SAN DIEGO (AP) — A 16-year-old transgender girl who spoke on YouTube about being bullied at school in Southern California killed herself, a support group said, raising questions about what educators can and should do to support students who change gender identity.
Taylor Alesana was constantly picked on by peers before taking her life last week, the North County LGBTQ Resource Center said.
“With few adults to turn to, and with no support from her school, her life became too difficult,” the group said. “Taylor was a beautiful and courageous girl, and all she wanted was acceptance.”
Alesana attended meetings at the center and was very supportive of others, said Max Disposti, the group’s executive director.

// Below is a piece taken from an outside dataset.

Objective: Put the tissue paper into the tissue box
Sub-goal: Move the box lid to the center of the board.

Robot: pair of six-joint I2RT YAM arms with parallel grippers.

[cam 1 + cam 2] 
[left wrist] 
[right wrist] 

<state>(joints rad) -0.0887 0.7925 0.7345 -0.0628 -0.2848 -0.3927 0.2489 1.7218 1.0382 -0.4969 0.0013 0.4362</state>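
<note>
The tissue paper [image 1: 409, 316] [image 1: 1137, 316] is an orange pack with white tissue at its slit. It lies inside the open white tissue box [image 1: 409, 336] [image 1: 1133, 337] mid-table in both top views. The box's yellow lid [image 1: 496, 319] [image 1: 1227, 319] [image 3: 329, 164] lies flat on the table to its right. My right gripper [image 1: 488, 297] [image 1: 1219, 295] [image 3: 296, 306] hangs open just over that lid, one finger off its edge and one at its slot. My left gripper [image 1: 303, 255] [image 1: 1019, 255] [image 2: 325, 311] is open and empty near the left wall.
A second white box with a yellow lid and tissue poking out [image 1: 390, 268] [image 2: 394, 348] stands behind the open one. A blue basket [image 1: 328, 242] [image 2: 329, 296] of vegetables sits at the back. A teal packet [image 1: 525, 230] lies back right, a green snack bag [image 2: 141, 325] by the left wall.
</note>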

She posted a series of online videos that included makeup tutorials and accounts of her struggles.
In her first video posted in October, she said bullying began at a San Diego-area middle school when she disclosed that she was bisexual.

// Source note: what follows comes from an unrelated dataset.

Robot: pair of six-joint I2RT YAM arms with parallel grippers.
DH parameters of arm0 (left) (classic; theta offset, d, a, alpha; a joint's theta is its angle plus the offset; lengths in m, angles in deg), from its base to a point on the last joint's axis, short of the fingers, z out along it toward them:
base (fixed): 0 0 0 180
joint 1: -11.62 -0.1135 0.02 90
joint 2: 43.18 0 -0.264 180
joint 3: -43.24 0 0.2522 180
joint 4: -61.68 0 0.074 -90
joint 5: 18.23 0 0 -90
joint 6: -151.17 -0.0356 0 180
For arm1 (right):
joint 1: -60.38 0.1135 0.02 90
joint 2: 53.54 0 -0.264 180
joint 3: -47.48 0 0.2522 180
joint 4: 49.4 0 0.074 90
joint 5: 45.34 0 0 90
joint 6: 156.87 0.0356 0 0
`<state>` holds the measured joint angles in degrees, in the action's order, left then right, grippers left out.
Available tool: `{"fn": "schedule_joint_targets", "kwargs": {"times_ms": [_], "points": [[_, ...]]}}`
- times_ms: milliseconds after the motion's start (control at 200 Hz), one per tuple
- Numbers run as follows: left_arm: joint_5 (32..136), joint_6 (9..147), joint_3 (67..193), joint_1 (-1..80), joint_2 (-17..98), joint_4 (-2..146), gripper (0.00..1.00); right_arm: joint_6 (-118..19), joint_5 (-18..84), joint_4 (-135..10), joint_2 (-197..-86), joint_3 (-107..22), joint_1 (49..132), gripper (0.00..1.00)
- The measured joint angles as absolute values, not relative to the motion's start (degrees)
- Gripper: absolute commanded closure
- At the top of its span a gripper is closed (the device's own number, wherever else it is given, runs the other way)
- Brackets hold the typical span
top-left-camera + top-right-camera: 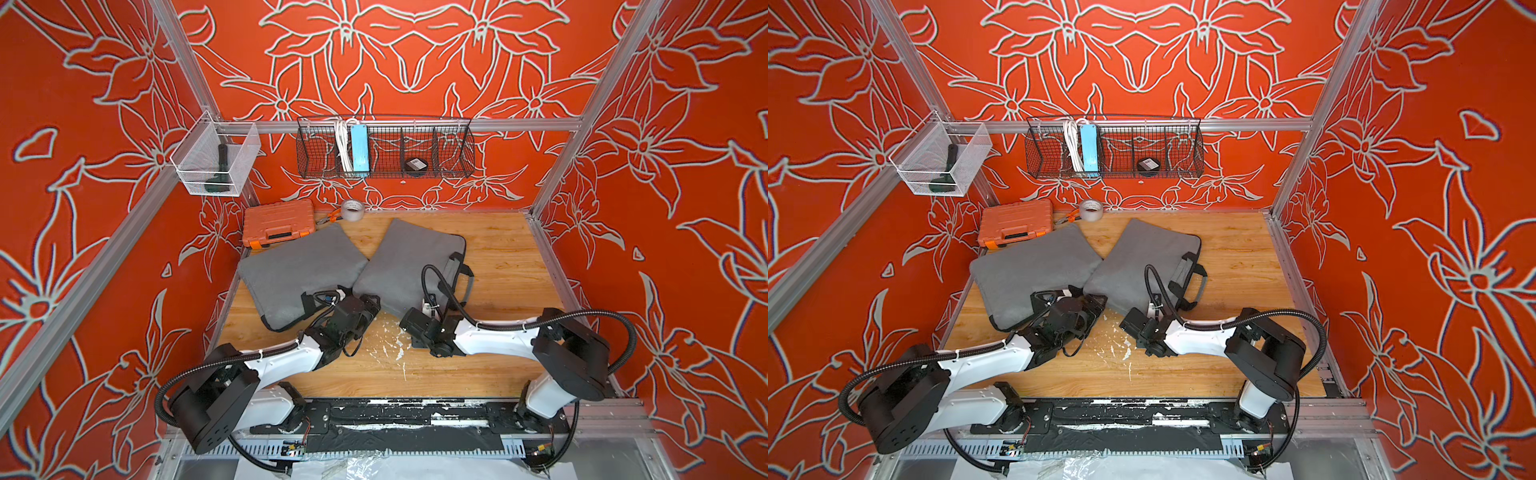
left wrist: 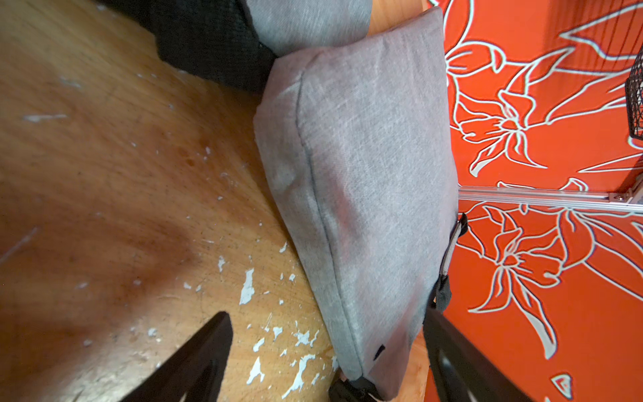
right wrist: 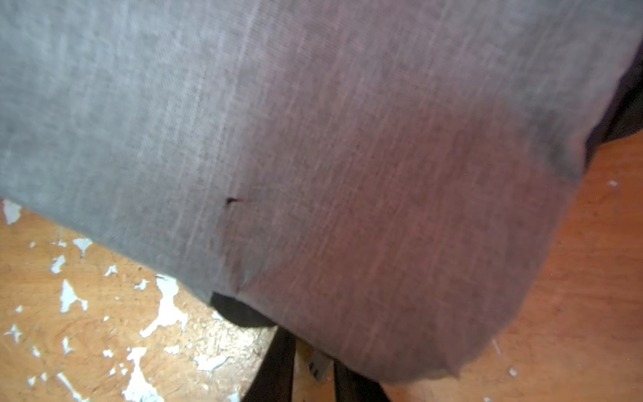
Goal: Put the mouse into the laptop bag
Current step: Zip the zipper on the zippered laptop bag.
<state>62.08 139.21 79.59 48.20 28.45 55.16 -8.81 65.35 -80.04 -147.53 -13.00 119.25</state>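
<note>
**Figure.** Two arms are working at the near edge of the laptop bag [image 1: 409, 262], which is lying flat on the wooden table [image 1: 498, 249] with its handles [image 1: 461, 274] along its right edge. Left of the laptop bag, a second grey bag [image 1: 299, 270] is lying with one corner touching it.

The left gripper [image 2: 325, 315] is hovering at the laptop bag's near left corner. Its fingers [image 2: 208, 348] are spreading wide to either side of that corner and holding nothing. Judged from this pose, it is standing ready to steady or lift the fabric.

Right of that corner, the right gripper [image 3: 313, 358] is pointing under the laptop bag's hem, probably seeking the opening. Its fingers [image 3: 278, 362] are standing close together, and a pale lettered scrap [image 3: 318, 369] is showing in the narrow gap. Whether they are pinching the scrap, the hem or nothing cannot be told.

The mouse is not showing in any view; it may be lying under an arm or inside the laptop bag. A dark rounded shape [image 3: 240, 309] is peeking from under the hem beside the right gripper, and blur is making it impossible to tell mouse from black trim. The laptop bag's zip and mouth are hidden as well
</note>
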Motion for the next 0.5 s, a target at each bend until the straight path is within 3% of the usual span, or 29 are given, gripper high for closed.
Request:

“I fear for anyone that’s even just a little bit different. They know what bullying is like,” she said.
Alesana said her family recently moved to Fallbrook — a community of about 30,000 people next to Camp Pendleton Marine Corps base, 70 miles north of San Diego — and that she was “living my life as a girl now,” wearing female clothing on weekends and during summer. She eventually found friends at Fallbrook High School but encountered rejection first.
“I made a couple (friends), went from group to group. The group would usually kick me out after they realized, ‘Oh, you’re different. We can’t have you hanging out with us,’” she said.
Alesana had a strong relationship with her school counselor but administrators “didn’t take the necessary steps,” Disposti said. They never contacted his organization, even after a Thursday night vigil at his Oceanside office that was attended by Alesana’s family and about 200 others, he said.
Fallbrook Union High School District Superintendent Hugo Pedroza said in a statement that a student died tragically on April 2. “It is never easy when something like this happens, but we are working to move forward together and stronger than before,” he said.
Experts said schools must train staff to be alert to bullying and instill in students that it is unacceptable, but they also need to acknowledge any of their own biases.
“The fears that students have of transgender youth actually stem from adults,” said Dorothy Espelage, professor of educational psychology at University of Illinois, Urbana-Champaign. “If you’re not going change the attitude of the adults, you’re not going to change the attitudes of the kids.”
James Garbarino, professor of humanistic psychology at Loyola University in Chicago, said transgender students are in a similar position as gay and lesbian students 10 or 20 years ago. Homophobic bullying remains a serious problem, but it has declined to the point that gays and lesbians are elected prom kings and queens.
“What really drives this — whether gender, race, class — is how the adult society views these issues,” he said.
Alesana is the second transgender teen who sought services at the North County LGBTQ Resource Center to die by suicide since March, Disposti said. A boy who took his life last month had a supportive environment at home and school, but he struggled with other issues, including his mother’s death.
Alesana was unusually vocal about the challenges of being a transgender teen. An effort to reach her family through Disposti was unsuccessful.
“She was very outspoken and had incredibly positive energy,” Disposti said. “She was helping others as she was struggling.”